What you are asked to do:
The job is to find each line in the entries holding the string "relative" and copy that line.

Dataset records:
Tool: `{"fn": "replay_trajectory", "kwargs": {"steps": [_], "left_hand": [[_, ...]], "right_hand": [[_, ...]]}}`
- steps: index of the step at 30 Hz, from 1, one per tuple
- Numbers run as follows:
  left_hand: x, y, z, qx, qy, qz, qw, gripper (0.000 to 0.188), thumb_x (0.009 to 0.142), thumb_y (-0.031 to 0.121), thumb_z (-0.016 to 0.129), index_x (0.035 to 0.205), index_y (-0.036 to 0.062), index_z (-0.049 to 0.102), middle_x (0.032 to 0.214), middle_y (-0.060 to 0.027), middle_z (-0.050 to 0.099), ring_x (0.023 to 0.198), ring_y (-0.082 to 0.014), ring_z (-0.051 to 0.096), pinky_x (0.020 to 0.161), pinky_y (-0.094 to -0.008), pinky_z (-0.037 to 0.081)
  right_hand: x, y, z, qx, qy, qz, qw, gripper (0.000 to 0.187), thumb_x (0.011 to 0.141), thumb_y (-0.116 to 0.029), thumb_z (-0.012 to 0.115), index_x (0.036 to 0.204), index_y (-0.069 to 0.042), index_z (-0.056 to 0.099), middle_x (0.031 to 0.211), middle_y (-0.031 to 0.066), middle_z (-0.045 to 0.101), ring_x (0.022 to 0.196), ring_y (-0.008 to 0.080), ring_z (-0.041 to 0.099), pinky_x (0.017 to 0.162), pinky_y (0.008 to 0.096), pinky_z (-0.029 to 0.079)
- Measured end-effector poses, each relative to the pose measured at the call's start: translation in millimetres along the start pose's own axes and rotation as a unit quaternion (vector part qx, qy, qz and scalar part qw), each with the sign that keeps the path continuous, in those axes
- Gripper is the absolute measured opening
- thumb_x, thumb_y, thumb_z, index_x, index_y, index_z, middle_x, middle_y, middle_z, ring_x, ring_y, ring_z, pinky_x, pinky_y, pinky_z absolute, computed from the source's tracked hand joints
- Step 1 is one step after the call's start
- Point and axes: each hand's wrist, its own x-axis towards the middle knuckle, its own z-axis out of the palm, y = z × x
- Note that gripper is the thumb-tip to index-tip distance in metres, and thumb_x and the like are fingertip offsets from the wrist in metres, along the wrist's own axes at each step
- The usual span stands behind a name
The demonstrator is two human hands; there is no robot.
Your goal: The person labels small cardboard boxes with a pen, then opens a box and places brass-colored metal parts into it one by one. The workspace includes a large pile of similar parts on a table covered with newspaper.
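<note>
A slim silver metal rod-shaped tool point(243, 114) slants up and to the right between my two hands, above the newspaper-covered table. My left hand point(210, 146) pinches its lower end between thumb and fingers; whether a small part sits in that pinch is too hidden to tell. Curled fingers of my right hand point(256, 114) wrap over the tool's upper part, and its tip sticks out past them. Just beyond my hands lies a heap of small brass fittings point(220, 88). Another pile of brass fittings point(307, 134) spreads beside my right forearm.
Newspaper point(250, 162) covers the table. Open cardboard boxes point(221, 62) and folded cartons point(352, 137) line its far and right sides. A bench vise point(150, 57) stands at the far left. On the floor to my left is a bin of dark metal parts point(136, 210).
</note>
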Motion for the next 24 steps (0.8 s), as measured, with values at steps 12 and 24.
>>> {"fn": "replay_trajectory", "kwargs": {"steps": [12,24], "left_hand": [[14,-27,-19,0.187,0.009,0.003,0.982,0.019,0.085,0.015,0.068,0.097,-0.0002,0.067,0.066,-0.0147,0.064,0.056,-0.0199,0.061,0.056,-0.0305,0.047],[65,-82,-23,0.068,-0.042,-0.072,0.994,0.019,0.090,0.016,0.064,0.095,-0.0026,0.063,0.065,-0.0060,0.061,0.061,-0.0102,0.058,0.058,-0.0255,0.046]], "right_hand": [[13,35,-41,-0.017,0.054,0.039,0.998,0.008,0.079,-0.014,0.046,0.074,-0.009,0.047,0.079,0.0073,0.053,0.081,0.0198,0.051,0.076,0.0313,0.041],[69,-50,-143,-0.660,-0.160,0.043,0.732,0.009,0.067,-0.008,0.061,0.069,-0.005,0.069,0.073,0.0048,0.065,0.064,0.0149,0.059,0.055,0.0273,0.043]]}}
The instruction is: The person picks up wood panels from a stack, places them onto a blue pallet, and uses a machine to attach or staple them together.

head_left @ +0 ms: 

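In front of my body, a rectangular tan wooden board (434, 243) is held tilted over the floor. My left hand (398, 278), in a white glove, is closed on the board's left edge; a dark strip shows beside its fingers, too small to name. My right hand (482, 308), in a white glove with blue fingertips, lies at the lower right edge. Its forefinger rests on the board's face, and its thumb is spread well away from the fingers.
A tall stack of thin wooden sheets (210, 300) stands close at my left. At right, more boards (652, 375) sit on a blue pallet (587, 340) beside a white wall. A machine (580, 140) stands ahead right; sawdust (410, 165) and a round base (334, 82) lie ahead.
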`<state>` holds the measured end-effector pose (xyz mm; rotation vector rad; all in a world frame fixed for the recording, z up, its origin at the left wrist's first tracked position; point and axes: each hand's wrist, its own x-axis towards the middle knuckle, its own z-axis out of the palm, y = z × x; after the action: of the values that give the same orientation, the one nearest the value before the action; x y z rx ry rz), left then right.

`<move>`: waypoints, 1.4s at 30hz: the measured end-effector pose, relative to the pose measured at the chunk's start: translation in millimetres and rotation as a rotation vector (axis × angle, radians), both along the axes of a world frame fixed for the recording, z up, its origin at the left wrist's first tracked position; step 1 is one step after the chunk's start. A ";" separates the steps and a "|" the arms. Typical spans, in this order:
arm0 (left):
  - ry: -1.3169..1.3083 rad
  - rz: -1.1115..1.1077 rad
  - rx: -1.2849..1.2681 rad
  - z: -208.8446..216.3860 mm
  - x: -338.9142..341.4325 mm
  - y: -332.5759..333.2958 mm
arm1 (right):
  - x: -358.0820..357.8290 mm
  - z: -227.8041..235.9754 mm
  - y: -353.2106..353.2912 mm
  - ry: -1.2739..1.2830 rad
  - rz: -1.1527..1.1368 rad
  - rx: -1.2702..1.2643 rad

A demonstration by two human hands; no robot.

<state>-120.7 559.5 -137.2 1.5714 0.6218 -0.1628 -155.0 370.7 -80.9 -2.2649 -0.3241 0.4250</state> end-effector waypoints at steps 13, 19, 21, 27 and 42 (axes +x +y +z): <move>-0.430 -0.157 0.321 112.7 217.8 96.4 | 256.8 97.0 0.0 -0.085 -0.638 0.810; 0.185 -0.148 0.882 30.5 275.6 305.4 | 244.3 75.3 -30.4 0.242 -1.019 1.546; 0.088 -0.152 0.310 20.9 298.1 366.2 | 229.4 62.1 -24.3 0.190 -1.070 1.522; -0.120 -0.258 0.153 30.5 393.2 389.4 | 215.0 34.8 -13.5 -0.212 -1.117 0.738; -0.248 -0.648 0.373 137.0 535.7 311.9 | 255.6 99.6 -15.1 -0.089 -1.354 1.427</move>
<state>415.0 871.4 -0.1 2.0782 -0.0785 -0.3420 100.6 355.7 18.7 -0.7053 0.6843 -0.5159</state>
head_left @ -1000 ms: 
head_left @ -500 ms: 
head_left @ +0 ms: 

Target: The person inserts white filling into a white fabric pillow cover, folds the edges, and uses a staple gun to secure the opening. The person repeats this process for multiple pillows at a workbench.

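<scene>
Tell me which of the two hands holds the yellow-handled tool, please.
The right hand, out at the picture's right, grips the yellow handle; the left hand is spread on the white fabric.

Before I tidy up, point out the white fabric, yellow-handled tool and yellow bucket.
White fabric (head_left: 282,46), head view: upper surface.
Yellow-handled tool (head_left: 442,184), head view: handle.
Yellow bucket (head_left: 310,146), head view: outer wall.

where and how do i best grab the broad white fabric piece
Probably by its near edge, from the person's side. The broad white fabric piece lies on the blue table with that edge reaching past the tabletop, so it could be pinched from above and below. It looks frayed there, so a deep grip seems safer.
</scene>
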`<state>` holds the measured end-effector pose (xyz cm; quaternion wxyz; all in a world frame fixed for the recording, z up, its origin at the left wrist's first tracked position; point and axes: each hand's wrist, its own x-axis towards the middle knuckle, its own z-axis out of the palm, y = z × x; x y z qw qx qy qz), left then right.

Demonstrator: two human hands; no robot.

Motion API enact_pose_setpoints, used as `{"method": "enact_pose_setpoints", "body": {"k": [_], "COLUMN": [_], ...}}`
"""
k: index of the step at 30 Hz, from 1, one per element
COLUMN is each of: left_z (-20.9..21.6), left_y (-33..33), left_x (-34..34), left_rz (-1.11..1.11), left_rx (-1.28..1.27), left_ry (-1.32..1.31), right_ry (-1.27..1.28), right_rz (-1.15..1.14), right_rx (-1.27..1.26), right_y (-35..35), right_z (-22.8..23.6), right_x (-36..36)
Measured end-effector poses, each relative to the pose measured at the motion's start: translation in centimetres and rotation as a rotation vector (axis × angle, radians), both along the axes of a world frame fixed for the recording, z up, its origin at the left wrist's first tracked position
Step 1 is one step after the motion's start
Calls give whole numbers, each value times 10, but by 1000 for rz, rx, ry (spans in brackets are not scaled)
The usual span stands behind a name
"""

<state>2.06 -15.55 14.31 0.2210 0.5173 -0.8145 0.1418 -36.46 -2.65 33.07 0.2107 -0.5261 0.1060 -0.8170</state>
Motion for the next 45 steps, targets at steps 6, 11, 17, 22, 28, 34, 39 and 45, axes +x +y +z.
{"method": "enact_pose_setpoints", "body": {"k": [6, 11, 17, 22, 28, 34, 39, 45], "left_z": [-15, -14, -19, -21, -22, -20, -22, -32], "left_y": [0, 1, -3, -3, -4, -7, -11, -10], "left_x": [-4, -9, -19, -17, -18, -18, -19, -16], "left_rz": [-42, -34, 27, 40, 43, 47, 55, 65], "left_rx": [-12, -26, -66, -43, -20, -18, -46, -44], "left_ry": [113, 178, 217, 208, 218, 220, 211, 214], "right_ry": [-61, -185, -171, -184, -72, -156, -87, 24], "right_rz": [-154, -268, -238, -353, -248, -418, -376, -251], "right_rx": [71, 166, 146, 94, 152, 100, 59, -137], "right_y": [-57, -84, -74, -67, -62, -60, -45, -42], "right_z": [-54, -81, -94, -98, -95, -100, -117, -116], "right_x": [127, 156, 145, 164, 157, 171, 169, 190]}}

Output for this task:
- Measured end-effector poses, each relative to the pose measured at the call's start: translation in millimetres along the start pose's own axes and rotation as a unit quaternion (vector part qx, qy, qz and scalar part qw), each with the sign that keeps the path continuous, in those axes
`<move>`: waypoints, 1.4s at 30hz: the measured end-effector pose, relative to the pose measured at the chunk's start: translation in millimetres and rotation as a rotation vector (axis × angle, radians), both along the axes of a world frame fixed for the recording, z up, its origin at the left wrist's first tracked position; step 1 is one step after the chunk's start. A ";" separates the steps and a "|" the arms. Typical spans, in this order:
Measured end-effector poses, each relative to the pose measured at the motion's start: translation in centimetres and rotation as a rotation vector (axis × angle, radians), both along the axes of a world frame fixed for the recording, z up, its origin at the left wrist's first tracked position

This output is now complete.